Одного звали Фред Истер, а второго — его хорошего друга — Лерой Хилл. Фреду — шестьдесят восемь, Лерою — шестьдесят два. Они ехали на велосипедах из калифорнийского городка Пизмо-Бич в канадскую провинцию Альберта, чтобы посмотреть родео в Калгари. Сидели они однажды на скамеечке, на пляже, читали газету, а там как раз про родео было написано. «Едем!» — предложил одни из них, и они собрались да поехали. И вот теперь на обратном пути прнбыли в Бернс, где я их повстречал, — в ярких спортивных костюмах; на модных гоночных велосипедах со всеми причиндалами. Я спросил Фреда Истера, как же они решились, и тот засмеялся: «А очень просто, сынок! Хе-хе! Приспичило нам — вот и всё!»

Им предстояло проехать почти шесть тысяч миль — через Колорадо и Большой Каньон.

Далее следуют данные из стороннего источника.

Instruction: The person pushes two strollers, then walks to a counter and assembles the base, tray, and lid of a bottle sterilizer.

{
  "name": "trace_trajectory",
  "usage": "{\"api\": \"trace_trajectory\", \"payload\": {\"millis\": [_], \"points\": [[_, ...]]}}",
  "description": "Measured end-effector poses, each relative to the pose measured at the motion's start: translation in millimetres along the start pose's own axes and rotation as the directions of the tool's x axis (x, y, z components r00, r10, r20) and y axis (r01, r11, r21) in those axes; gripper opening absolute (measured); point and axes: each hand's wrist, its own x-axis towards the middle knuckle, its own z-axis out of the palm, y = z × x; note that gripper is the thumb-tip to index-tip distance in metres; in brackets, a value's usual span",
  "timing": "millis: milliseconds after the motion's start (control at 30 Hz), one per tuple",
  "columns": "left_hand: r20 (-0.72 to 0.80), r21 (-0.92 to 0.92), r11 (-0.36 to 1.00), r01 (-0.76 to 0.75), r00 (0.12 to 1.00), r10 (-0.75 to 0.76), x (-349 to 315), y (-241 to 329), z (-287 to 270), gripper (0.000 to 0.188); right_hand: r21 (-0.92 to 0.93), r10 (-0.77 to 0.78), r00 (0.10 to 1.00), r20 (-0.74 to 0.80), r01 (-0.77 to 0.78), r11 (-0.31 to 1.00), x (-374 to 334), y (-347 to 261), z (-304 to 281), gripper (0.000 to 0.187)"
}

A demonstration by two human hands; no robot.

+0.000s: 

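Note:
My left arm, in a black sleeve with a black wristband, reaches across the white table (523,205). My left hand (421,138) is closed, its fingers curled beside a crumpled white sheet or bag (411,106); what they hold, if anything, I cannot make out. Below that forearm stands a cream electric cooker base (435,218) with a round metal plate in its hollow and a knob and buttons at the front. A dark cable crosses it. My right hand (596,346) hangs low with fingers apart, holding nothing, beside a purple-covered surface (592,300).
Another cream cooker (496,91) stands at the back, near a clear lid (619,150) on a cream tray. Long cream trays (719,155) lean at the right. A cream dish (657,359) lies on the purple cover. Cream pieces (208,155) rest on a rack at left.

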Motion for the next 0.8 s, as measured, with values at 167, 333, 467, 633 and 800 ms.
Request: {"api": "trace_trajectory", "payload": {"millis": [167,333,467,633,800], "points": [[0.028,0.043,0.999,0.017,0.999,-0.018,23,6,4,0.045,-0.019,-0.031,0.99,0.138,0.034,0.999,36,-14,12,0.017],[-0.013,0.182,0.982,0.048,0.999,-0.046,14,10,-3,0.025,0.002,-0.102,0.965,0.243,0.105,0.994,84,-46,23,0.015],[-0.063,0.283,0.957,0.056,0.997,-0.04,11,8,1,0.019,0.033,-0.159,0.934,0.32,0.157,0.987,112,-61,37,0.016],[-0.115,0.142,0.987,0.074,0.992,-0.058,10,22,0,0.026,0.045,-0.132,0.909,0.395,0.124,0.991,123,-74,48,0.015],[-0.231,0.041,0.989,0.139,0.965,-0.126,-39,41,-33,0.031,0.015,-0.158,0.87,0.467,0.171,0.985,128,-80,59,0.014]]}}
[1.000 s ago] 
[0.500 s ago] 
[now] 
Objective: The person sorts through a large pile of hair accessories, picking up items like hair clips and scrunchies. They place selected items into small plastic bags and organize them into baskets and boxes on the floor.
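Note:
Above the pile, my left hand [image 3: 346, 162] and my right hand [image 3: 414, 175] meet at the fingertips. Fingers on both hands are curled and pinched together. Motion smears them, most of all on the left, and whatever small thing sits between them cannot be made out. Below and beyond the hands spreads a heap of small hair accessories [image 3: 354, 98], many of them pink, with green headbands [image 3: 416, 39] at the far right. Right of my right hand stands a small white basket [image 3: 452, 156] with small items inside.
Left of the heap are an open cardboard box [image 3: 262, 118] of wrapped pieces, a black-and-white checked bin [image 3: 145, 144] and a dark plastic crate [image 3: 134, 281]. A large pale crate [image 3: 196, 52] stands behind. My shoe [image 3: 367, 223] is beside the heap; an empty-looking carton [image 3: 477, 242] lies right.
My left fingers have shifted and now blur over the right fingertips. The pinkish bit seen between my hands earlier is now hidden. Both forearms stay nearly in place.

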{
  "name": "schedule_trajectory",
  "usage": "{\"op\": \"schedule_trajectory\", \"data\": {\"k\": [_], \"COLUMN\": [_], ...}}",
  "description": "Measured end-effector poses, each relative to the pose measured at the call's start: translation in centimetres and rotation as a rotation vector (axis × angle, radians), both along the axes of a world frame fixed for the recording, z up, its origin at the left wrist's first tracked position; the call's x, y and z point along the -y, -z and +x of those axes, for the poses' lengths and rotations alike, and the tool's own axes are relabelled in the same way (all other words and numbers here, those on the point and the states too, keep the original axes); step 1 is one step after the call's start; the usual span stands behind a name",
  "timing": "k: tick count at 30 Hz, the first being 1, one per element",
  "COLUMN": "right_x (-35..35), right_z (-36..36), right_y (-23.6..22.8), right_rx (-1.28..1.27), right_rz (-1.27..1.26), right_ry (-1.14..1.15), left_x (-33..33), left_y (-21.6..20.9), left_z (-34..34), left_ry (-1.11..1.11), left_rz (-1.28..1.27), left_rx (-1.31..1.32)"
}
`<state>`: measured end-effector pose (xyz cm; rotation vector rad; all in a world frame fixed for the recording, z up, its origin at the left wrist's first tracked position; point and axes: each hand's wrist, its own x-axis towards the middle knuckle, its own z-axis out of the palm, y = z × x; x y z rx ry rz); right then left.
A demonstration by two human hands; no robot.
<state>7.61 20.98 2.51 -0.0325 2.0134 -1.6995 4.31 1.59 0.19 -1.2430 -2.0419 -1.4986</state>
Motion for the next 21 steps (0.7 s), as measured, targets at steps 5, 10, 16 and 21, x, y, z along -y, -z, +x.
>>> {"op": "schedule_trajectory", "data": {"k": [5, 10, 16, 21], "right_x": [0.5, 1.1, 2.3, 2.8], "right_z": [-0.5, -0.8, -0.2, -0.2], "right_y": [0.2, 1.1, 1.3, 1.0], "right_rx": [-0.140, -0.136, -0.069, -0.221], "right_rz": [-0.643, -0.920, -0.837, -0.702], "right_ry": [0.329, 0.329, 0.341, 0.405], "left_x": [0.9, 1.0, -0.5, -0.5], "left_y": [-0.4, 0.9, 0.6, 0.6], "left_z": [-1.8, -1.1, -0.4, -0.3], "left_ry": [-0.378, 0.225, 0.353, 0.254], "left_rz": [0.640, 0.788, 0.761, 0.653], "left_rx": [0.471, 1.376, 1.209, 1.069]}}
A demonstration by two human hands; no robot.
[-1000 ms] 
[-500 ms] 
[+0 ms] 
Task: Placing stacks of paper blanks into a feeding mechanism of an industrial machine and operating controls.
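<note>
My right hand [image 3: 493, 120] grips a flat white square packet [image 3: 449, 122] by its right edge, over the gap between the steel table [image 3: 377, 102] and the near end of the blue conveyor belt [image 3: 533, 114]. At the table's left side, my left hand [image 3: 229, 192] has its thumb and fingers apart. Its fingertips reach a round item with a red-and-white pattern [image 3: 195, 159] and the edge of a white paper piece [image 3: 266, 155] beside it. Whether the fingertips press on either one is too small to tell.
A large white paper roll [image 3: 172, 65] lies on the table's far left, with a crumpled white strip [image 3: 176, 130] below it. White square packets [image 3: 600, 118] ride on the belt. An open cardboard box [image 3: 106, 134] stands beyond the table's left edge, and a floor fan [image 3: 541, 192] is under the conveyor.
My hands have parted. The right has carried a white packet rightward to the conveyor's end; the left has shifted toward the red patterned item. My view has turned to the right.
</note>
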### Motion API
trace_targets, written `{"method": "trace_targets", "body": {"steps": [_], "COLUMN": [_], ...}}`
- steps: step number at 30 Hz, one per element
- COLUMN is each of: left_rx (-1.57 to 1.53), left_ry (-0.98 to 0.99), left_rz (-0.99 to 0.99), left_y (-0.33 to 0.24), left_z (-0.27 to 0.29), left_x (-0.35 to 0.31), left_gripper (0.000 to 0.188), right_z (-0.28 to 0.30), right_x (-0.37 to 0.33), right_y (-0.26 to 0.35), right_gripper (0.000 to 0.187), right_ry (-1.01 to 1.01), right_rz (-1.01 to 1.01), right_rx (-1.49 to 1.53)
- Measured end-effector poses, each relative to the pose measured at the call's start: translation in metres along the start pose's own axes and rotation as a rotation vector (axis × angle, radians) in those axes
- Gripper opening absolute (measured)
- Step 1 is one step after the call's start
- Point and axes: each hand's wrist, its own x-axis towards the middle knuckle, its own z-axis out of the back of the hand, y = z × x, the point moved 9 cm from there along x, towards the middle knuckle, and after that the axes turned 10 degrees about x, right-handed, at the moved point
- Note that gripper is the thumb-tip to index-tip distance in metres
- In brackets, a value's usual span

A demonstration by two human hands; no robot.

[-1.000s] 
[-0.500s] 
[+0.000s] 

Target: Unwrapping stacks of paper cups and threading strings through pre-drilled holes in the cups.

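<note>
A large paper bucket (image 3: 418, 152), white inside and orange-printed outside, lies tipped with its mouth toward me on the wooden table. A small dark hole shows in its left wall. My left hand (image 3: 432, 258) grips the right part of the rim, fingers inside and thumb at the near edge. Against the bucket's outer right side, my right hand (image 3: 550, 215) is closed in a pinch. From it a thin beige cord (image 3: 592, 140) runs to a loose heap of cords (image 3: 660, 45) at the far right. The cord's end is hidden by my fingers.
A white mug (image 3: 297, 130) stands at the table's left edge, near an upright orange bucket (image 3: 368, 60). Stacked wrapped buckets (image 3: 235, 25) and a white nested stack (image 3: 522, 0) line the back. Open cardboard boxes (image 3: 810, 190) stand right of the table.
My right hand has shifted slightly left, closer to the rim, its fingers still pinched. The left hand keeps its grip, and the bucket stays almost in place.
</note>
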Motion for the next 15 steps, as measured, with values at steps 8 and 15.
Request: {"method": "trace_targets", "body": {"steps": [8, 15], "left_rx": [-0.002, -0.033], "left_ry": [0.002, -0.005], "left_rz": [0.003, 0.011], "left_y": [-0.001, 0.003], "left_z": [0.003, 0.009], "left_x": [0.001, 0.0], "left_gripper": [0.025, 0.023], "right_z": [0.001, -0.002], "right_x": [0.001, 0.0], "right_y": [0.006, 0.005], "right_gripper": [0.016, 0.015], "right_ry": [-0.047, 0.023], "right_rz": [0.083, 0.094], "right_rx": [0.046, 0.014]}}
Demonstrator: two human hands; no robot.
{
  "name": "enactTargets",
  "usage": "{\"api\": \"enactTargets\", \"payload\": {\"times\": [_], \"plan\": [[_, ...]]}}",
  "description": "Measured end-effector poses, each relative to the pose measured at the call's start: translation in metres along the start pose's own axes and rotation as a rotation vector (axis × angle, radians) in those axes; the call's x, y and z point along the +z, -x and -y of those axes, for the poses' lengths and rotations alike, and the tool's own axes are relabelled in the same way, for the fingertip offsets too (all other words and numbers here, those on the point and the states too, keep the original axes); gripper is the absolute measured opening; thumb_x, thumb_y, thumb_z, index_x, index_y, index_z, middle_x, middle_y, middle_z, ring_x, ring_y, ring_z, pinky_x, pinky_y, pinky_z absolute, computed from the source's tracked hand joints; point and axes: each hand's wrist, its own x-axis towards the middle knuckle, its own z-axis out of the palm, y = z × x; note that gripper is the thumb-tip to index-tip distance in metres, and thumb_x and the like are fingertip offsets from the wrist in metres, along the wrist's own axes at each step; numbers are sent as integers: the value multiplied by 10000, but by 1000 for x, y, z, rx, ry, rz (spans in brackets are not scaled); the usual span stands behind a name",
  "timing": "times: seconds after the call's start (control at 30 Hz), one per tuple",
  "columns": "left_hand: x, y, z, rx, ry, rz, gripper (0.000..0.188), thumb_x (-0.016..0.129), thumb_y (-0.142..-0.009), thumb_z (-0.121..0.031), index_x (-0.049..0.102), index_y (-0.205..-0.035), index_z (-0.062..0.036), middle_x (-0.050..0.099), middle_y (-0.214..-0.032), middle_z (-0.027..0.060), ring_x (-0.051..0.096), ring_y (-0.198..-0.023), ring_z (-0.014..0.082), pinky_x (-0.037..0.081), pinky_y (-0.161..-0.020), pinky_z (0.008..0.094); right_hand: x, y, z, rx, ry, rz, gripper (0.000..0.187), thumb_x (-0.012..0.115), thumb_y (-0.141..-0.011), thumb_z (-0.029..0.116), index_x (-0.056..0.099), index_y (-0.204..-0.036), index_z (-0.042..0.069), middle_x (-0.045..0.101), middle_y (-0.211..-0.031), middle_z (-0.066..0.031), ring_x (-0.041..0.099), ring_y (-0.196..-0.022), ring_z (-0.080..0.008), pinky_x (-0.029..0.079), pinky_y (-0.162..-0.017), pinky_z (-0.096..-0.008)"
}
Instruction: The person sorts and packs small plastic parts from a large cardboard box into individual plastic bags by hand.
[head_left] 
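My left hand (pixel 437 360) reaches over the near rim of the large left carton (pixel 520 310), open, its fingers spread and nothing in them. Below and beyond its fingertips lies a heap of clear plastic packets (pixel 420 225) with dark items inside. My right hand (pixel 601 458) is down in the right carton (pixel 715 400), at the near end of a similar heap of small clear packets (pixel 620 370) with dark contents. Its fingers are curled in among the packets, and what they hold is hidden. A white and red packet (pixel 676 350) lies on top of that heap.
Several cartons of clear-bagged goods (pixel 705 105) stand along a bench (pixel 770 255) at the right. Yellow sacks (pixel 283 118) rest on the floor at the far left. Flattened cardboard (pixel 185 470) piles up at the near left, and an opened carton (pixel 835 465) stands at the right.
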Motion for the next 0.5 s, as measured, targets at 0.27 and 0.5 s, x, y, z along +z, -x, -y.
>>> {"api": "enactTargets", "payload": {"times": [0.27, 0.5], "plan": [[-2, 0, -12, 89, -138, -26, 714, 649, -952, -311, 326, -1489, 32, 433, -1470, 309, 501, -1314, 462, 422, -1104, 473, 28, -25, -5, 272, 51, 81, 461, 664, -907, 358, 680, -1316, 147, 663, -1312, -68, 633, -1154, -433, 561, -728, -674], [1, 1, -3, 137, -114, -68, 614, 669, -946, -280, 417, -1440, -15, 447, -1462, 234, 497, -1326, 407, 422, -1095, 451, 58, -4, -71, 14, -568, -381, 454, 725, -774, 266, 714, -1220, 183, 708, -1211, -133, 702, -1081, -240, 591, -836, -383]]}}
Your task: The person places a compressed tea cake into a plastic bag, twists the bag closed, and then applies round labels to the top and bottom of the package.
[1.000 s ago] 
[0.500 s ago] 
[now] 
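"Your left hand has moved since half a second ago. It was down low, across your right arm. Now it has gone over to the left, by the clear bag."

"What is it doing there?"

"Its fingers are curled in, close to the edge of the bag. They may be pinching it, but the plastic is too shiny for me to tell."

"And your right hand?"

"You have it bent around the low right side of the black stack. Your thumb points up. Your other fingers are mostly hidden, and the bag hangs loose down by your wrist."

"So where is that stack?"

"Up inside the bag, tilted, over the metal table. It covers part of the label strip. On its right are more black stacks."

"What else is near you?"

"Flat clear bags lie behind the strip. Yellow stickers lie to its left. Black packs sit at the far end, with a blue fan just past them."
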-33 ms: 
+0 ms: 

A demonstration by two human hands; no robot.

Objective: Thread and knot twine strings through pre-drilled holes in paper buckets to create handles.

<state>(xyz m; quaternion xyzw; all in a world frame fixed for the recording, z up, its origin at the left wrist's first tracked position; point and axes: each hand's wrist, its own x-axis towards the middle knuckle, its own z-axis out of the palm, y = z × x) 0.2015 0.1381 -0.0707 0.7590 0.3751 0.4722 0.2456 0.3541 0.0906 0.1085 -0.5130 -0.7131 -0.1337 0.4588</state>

Домой рассчитывали попасть не раньше октября, если, конечно, по пути не встретится еще что-нибудь занимательное. Куда да и зачем спешить?

Эта встреча «выпрямила» меня: я будто стал выше, стройнее, моложе, красивее. Я начал прикидывать на будущее: чем заняться, где побывать, в чем попробовать свои силы за те долгие годы, что у меня впереди.

Так что до встречи на родео в Калгари в 2004 году. Узнаете меня по велосипеду с такой надписью: «ЛИБО В ПИЗМО-БИЧ, ЛИБО НА ТОТ СВЕТ!»

* * *

Летний вечер. Крыльцо загородного дома моего деда. При свете старого шипящего фонаря идет ожесточенная игра в «бабульку»¹ (¹Простая карточная игра наподобие «акулины» — прим. перев.). Я сражаюсь с пятью матерыми картежниками, каждый из которых не старше десяти лет. Это мои племянники и их друзья. Я выполняю обязанности «няньки» — так мне кажется, но для них я — «новенький», самый слабый в компании игрок.